実施例１〜７は、いずれも１０〜２０ｍＪ／ｃｍ^２という少ない露光量で液晶配向性を示し、すなわち高い配向感度を有し、そして光学パターニングを行うことができた。さらに、高い透明性を示した。
一方、特定架橋性置換基を有する化合物を使用していない比較例１、２および特定架橋性置換基を有するが低分子化合物である比較例３は、いずれも露光量５０ｍＪ／ｃｍ^２では液晶配向性を示さず、すなわち配向感度が非常に低く、光学パターニングを行うことは困難であった。

【産業上の利用可能性】

【0116】

本発明による硬化膜形成組成物は、液晶表示素子の液晶配向膜や、液晶表示素子に内部や外部に設けられる光学異方性フィルムを形成するための配向材として非常に有用であり、特に、３Ｄディスプレイのパターン化位相差材の形成材料として好適である。

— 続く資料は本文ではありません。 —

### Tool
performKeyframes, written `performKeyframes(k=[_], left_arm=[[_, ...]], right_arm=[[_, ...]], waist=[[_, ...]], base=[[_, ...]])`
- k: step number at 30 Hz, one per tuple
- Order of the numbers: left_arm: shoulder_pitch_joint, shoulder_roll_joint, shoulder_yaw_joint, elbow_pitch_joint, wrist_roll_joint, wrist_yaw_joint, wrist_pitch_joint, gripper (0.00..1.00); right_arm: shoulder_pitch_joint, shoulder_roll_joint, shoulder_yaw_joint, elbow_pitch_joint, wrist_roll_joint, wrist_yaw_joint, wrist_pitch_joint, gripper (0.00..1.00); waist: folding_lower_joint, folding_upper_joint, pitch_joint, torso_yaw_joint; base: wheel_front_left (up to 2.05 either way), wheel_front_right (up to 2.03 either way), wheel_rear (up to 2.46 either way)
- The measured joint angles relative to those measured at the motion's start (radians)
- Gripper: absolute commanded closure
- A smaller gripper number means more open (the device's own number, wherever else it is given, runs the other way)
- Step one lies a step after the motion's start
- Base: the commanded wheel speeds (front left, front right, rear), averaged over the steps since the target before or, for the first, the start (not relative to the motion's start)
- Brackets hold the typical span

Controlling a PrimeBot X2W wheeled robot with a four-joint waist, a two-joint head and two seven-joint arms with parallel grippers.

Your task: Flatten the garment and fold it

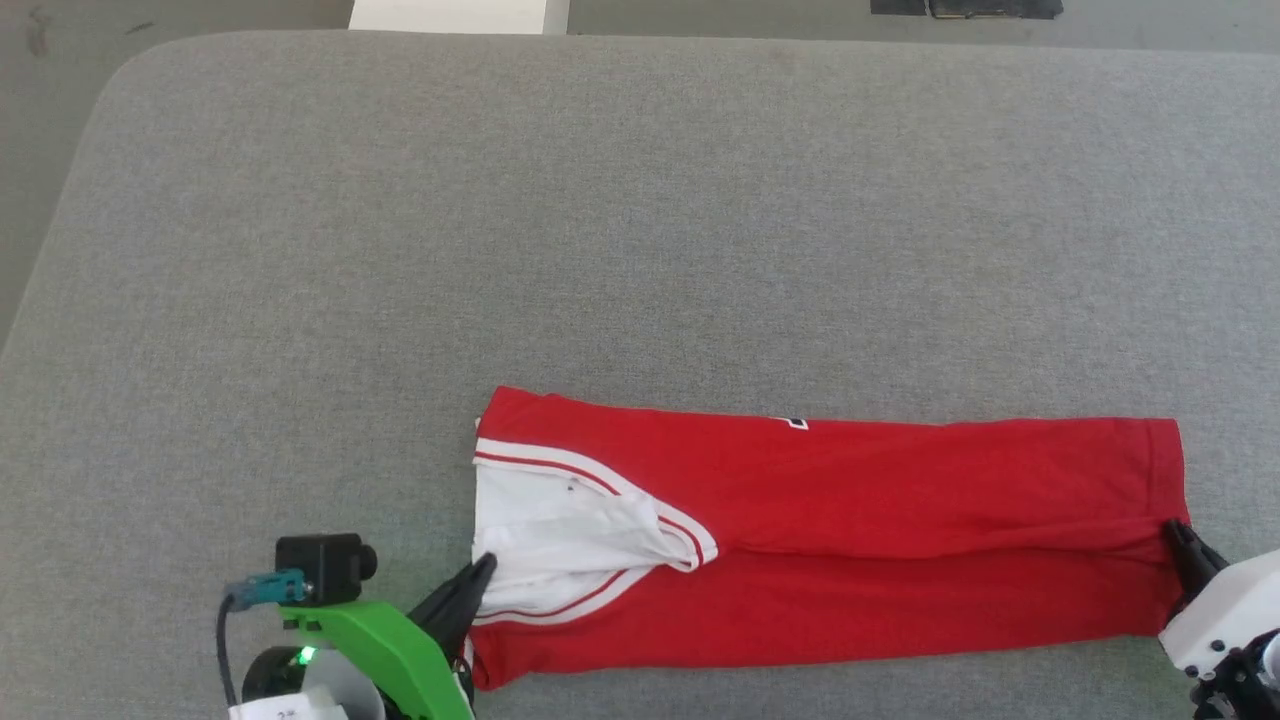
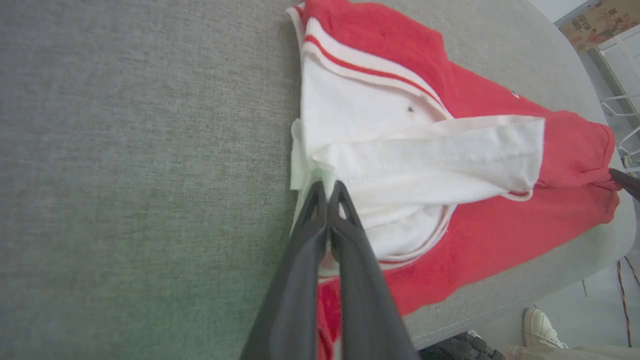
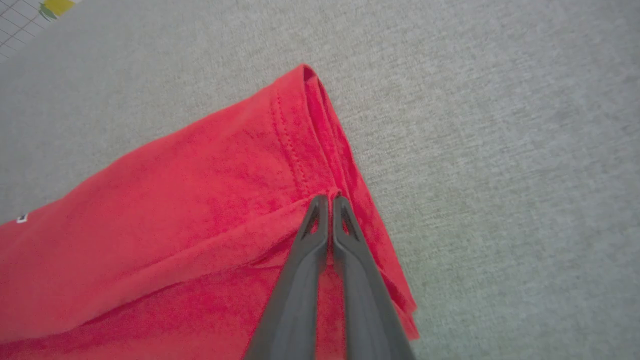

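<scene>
The garment point(image 1: 850, 520) lies on the grey table as a long red strip folded lengthwise, white sleeve and striped trim at its left end. My left gripper point(image 1: 485, 565) is shut on the white sleeve fabric at that end; the left wrist view shows its closed tips point(image 2: 327, 186) pinching the garment point(image 2: 475, 235) at the sleeve edge. My right gripper point(image 1: 1172, 528) is shut on the red hem at the right end. Its closed tips point(image 3: 329, 197) sit on a crease of the garment point(image 3: 175, 210). A small white corner of the number peeks out at the far edge.
The grey padded table point(image 1: 600, 200) stretches far beyond the garment, with its near edge point(image 2: 500, 305) close behind it. A person's white shoe point(image 2: 542, 330) stands on the floor by that edge. A cardboard box point(image 2: 600, 22) is off past the table.
</scene>
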Motion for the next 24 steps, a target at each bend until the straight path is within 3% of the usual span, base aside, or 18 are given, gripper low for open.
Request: performKeyframes(k=[1,2,3,5,7,8,14,16,19,24], left_arm=[[-0.004,-0.007,0.0,0.012,0.0,0.0,-0.004,1.0],[-0.013,-0.017,0.001,0.029,0.0,0.003,-0.009,0.89],[-0.023,-0.025,0.0,0.042,0.0,0.004,-0.009,0.82],[-0.041,-0.034,-0.002,0.065,0.0,0.004,-0.011,0.57],[-0.057,-0.04,-0.004,0.082,0.0,0.004,-0.016,0.09],[-0.062,-0.043,-0.004,0.086,0.0,0.004,-0.02,0.0],[-0.076,-0.055,0.011,0.08,0.001,0.008,-0.055,0.0],[-0.071,-0.055,0.031,0.051,0.006,0.031,-0.085,0.0],[-0.051,-0.05,0.068,-0.003,0.043,0.082,-0.161,0.0],[-0.013,-0.047,0.162,-0.095,0.185,0.203,-0.382,0.0]], right_arm=[[-0.002,0.001,0.001,0.008,-0.001,0.0,-0.004,0.63],[-0.008,0.001,0.002,0.019,-0.004,0.0,-0.006,0.27],[-0.014,0.001,0.005,0.028,-0.008,0.0,-0.009,0.02],[-0.027,0.002,0.007,0.049,-0.01,0.0,-0.012,0.0],[-0.041,0.001,0.011,0.067,-0.015,0.0,-0.021,0.0],[-0.047,0.001,0.012,0.072,-0.016,0.0,-0.022,0.0],[-0.06,-0.008,0.013,0.055,-0.002,0.0,-0.023,0.0],[-0.056,-0.018,0.012,0.012,0.009,0.0,-0.013,0.0],[-0.036,-0.02,-0.003,-0.059,0.03,0.0,-0.005,0.0],[0.011,-0.021,-0.022,-0.144,0.027,0.0,-0.002,0.0]], waist=[[0.0,0.0,0.001,0.0],[0.0,0.0,0.002,0.0],[0.0,0.0,0.004,0.0],[0.0,0.0,0.008,-0.001],[0.0,0.0,0.012,-0.002],[0.0,0.0,0.014,-0.003],[0.0,0.0,0.012,0.001],[0.0,0.0,0.006,0.002],[0.0,0.0,-0.007,0.005],[0.0,0.0,-0.026,0.007]], base=[[0.0,0.0,0.0],[0.0,0.0,0.0],[0.0,0.0,0.0],[0.0,0.0,0.0],[0.0,0.0,0.0],[0.0,0.0,0.0],[0.0,0.0,0.0],[0.0,0.0,0.0],[0.0,0.0,0.0],[0.0,0.0,0.0]])
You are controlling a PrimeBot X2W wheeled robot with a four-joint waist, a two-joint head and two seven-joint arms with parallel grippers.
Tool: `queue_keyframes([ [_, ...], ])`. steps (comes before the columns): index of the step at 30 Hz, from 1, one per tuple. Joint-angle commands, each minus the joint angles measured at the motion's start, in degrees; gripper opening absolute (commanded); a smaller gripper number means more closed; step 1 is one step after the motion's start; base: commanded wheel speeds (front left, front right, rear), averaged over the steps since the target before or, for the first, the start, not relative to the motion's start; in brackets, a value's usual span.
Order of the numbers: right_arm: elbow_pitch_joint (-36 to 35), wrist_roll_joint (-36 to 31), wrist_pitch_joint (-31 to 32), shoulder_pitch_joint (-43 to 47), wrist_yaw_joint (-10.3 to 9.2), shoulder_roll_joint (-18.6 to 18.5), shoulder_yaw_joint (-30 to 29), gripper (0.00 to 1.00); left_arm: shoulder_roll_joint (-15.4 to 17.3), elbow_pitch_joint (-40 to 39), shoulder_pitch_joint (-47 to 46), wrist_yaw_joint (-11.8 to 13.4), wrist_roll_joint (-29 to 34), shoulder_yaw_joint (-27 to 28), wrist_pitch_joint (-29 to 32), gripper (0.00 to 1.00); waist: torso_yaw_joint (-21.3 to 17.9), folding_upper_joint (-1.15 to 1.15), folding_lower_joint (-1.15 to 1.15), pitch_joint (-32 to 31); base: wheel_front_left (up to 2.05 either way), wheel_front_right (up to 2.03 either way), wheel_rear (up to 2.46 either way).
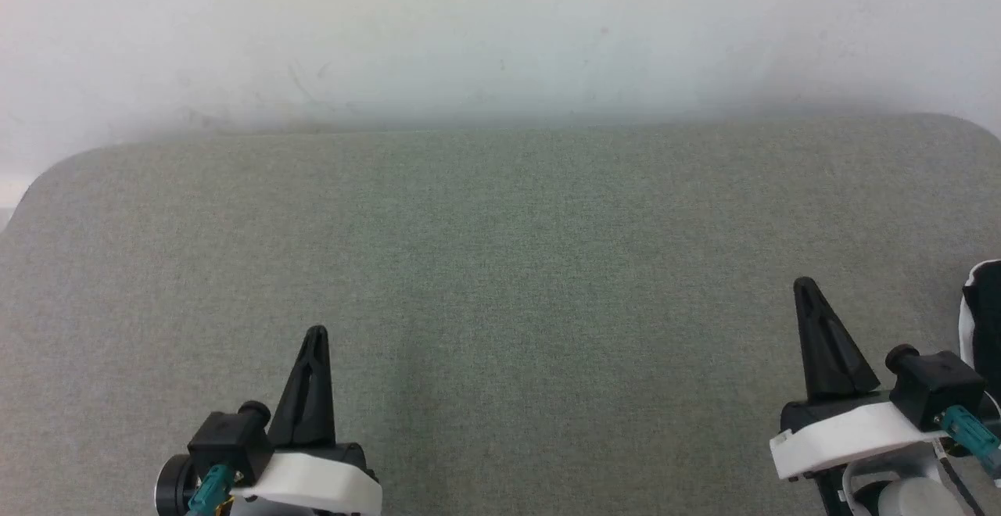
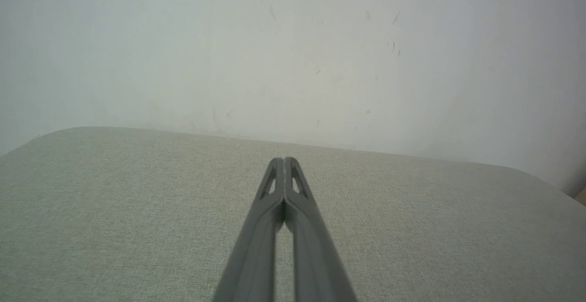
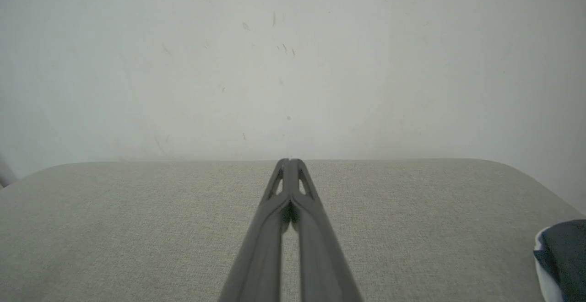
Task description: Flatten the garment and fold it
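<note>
- The head view takes in two grippers, the left gripper (image 1: pixel 315 334) and the right gripper (image 1: pixel 805 283), well apart and both pointing forward over the padded table (image 1: pixel 500 266).
- Each has its fingers pressed together, gripping nothing.
- The right wrist view catches one garment (image 3: pixel 561 256), a black-and-white edge to the right of the right gripper, apart from it.
</note>
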Motion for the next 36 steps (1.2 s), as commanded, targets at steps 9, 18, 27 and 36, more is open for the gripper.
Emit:
queue_keyframes([
  [9, -0.6, -1.0, 1.1, 0.1, -0.01, 0.0, 0.1, 0.0, 0.0, -0.3, -0.4, -0.2, 1.4, 0.5, 1.3, 0.0, 0.0, 0.0, 0.0, -0.2, 0.0, 0.0, 0.0],
  [18, -0.9, -1.7, 2.1, 0.1, -0.02, 0.1, 0.2, 0.0, 0.0, -0.5, -0.6, -0.3, 2.2, 0.8, 2.3, 0.0, 0.0, 0.0, 0.0, -0.3, 0.0, 0.0, 0.0],
  [27, -1.2, -2.3, 3.0, 0.2, -0.03, 0.1, 0.3, 0.0, 0.0, -0.7, -0.9, -0.3, 3.0, 1.0, 3.4, 0.0, 0.0, 0.0, 0.0, -0.5, 0.0, 0.0, 0.0],
  [36, -1.5, -2.9, 4.0, 0.2, -0.04, 0.1, 0.3, 0.0, 0.0, -0.8, -1.1, -0.4, 3.9, 1.3, 4.4, 0.0, 0.0, 0.0, 0.0, -0.7, 0.0, 0.0, 0.0],
])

さらに、薄膜トランジスタ（ＴＦＴ）型液晶表示素子や有機ＥＬ素子などの各種ディスプレイにおける保護膜、平坦化膜および絶縁膜などの硬化膜を形成する材料、特に、ＴＦＴ型液晶素子の層間絶縁膜、カラーフィルタの保護膜または有機ＥＬ素子の絶縁膜などを形成する材料としても好適である。